Task to carry out |
Set down the data below in full, exactly as it reads, but without the pictures.

Collected material |
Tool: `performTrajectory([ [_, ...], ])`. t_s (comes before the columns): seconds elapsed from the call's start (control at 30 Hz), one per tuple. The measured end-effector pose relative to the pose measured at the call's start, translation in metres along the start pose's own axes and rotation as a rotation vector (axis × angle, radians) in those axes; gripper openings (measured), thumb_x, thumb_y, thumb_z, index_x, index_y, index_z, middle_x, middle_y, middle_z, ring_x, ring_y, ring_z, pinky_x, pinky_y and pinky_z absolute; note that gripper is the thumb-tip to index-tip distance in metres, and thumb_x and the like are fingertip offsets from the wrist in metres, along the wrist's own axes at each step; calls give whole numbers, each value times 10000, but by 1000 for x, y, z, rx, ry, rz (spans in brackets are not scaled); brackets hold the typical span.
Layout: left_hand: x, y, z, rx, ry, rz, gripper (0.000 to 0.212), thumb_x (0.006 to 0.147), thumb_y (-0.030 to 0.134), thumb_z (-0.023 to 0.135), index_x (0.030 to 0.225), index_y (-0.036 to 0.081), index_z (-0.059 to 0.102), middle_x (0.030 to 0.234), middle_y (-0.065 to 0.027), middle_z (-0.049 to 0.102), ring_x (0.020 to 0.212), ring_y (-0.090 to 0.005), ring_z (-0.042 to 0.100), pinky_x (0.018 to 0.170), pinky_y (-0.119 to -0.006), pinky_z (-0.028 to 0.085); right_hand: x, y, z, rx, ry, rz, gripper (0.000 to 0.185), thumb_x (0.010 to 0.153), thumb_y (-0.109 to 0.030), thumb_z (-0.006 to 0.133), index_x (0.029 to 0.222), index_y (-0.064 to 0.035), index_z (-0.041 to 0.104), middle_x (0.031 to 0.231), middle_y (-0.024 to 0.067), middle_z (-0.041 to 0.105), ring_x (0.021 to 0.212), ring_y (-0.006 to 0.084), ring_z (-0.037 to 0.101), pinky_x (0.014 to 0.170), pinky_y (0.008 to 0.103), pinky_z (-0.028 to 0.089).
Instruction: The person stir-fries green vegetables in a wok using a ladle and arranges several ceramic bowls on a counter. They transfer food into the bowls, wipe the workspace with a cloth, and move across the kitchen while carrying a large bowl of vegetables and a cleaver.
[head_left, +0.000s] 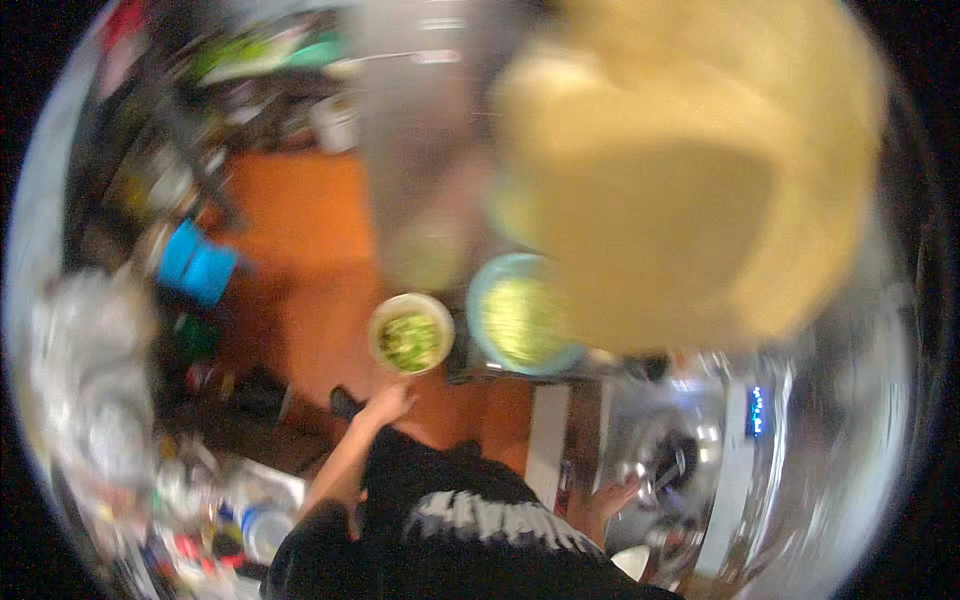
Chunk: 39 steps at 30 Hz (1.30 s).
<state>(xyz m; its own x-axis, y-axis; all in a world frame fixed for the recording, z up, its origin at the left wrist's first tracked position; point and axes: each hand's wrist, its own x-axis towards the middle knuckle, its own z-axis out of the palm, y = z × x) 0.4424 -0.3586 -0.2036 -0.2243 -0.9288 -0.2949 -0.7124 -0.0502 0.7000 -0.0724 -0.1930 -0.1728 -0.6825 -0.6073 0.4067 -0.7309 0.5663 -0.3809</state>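
Observation:
My left hand (391, 403) is at the near side of a white bowl (451, 337) holding chopped green vegetables (409, 341); blur hides whether the fingers touch the rim. To the right of that bowl stands a light-blue basin (480, 334) filled with shredded pale-green vegetables (517, 319). My right hand (621, 495) is low on the right, fingers apart, near a shiny metal surface (686, 397). I see nothing held in it. A large pale-yellow object (660, 217), blurred and close to the camera, covers part of the basin.
A steel counter (412, 127) runs up beside the orange floor (300, 217). Farther left are a bright blue object (196, 262) and clear plastic bags (94, 382). A white tub (266, 531) sits among clutter at lower left. A panel on the right has a lit blue display (756, 411).

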Motion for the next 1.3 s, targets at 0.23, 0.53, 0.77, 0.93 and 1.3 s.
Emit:
performTrajectory([
  [0.23,-80,-174,-93,-107,95,-494,359,866,296,567,1055,-3,629,1023,-247,659,985,-387,633,888,-485,484,-119,-198,147,681,-1345,-126,240,879,-103,656,1100,-26,599,837,44,621,722,131,600,647,266,502],
  [0.53,58,-291,-305,-219,356,-418,324,887,298,572,1031,10,617,1043,-245,651,1008,-389,621,879,-483,486,-171,-618,196,531,-1383,-297,301,777,31,679,1069,-17,626,776,49,639,713,142,613,675,280,501],
  [0.77,220,-335,-446,-339,202,-157,339,890,306,589,1078,25,611,1002,-210,669,942,-364,642,828,-438,501,-221,-811,314,665,-1478,-303,237,756,-22,708,987,-16,655,783,60,665,730,141,626,678,288,500],
  [0.93,271,-430,-543,-267,-70,-371,289,895,282,599,1041,33,610,992,-214,656,951,-370,632,818,-448,491,-230,-927,463,681,-1470,-251,33,803,5,647,796,-18,624,684,22,595,619,128,562,601,289,497],
  [1.3,506,-659,-938,-1076,737,-284,347,897,154,623,1182,61,447,883,-58,557,654,-147,569,547,-278,491,-148,-1237,539,829,-1403,147,169,904,-62,596,1051,22,597,888,98,633,786,175,624,712,298,509],
])
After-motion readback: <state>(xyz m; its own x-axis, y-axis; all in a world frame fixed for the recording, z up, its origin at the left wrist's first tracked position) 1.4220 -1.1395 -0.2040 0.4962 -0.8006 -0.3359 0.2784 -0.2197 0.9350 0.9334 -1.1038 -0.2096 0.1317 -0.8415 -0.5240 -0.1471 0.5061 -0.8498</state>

Answer for the task |
Tool: `performTrajectory([ [_, ...], ])`. t_s (comes before the columns): seconds elapsed from the call's start (control at 30 Hz), one per tuple. The measured end-effector pose relative to the pose measured at the call's start, translation in metres along the start pose's own axes and rotation as a rotation vector (axis × angle, radians) in those axes; gripper openings (measured), thumb_x, thumb_y, thumb_z, index_x, index_y, index_z, middle_x, middle_y, middle_z, ring_x, ring_y, ring_z, pinky_x, pinky_y and pinky_z absolute; note that gripper is the thumb-tip to index-tip distance in metres, and thumb_x and the like are fingertip offsets from the wrist in metres, along the wrist's own axes at each step; calls give whole numbers, each value times 10000, but by 1000 for x, y, z, rx, ry, rz (spans in brackets are not scaled); brackets hold the typical span.
Layout: left_hand: x, y, z, rx, ry, rz, gripper (0.000 to 0.212), thumb_x (0.006 to 0.147), thumb_y (-0.030 to 0.134), thumb_z (-0.023 to 0.135), index_x (0.030 to 0.225), index_y (-0.036 to 0.081), index_z (-0.059 to 0.102), middle_x (0.030 to 0.234), middle_y (-0.065 to 0.027), middle_z (-0.049 to 0.102), ring_x (0.020 to 0.212), ring_y (-0.090 to 0.005), ring_z (-0.042 to 0.100), pinky_x (0.018 to 0.170), pinky_y (-0.119 to -0.006), pinky_z (-0.028 to 0.085); right_hand: x, y, z, rx, ry, rz, gripper (0.000 to 0.185), thumb_x (0.010 to 0.153), thumb_y (-0.109 to 0.030), thumb_z (-0.006 to 0.133), index_x (0.029 to 0.222), index_y (-0.064 to 0.035), index_z (-0.041 to 0.104), middle_x (0.031 to 0.231), middle_y (-0.024 to 0.067), middle_z (-0.041 to 0.105), ring_x (0.021 to 0.212), ring_y (-0.006 to 0.084), ring_z (-0.037 to 0.101), pinky_x (0.014 to 0.170), pinky_y (0.008 to 0.103), pinky_z (-0.028 to 0.089).
Instruction: The person stir-fries green vegetables in a wok using a ladle and arranges several ceramic bowls on a counter. They transfer food into the bowls, wipe the workspace with a cloth, and move across the kitchen while carrying a large bowl of vegetables and a cleaver.
[head_left, +0.000s] 
Chunk: 39 steps at 30 Hz (1.30 s).
<state>(xyz m; its own x-axis, y-axis; all in a world frame fixed for the recording, z up, its origin at the left wrist's first tracked position; point and axes: each hand's wrist, its own x-axis towards the middle knuckle, its own z-axis out of the palm, y = z × x) 0.4424 -0.3586 -0.2036 -0.2243 -0.9288 -0.2949 -0.7124 -0.0502 0.7000 -0.0724 -0.1930 -0.1728 -0.6825 -0.6073 0.4067 -0.7309 0.5663 -0.3809</state>
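Observation:
My left hand (391, 403) is at the near side of a white bowl (451, 337) holding chopped green vegetables (409, 341); blur hides whether the fingers touch the rim. To the right of that bowl stands a light-blue basin (480, 334) filled with shredded pale-green vegetables (517, 319). My right hand (621, 495) is low on the right, fingers apart, near a shiny metal surface (686, 397). I see nothing held in it. A large pale-yellow object (660, 217), blurred and close to the camera, covers part of the basin.
A steel counter (412, 127) runs up beside the orange floor (300, 217). Farther left are a bright blue object (196, 262) and clear plastic bags (94, 382). A white tub (266, 531) sits among clutter at lower left. A panel on the right has a lit blue display (756, 411).
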
Motion for the next 1.3 s, targets at 0.23, 0.53, 0.77, 0.93 and 1.3 s.
Emit:
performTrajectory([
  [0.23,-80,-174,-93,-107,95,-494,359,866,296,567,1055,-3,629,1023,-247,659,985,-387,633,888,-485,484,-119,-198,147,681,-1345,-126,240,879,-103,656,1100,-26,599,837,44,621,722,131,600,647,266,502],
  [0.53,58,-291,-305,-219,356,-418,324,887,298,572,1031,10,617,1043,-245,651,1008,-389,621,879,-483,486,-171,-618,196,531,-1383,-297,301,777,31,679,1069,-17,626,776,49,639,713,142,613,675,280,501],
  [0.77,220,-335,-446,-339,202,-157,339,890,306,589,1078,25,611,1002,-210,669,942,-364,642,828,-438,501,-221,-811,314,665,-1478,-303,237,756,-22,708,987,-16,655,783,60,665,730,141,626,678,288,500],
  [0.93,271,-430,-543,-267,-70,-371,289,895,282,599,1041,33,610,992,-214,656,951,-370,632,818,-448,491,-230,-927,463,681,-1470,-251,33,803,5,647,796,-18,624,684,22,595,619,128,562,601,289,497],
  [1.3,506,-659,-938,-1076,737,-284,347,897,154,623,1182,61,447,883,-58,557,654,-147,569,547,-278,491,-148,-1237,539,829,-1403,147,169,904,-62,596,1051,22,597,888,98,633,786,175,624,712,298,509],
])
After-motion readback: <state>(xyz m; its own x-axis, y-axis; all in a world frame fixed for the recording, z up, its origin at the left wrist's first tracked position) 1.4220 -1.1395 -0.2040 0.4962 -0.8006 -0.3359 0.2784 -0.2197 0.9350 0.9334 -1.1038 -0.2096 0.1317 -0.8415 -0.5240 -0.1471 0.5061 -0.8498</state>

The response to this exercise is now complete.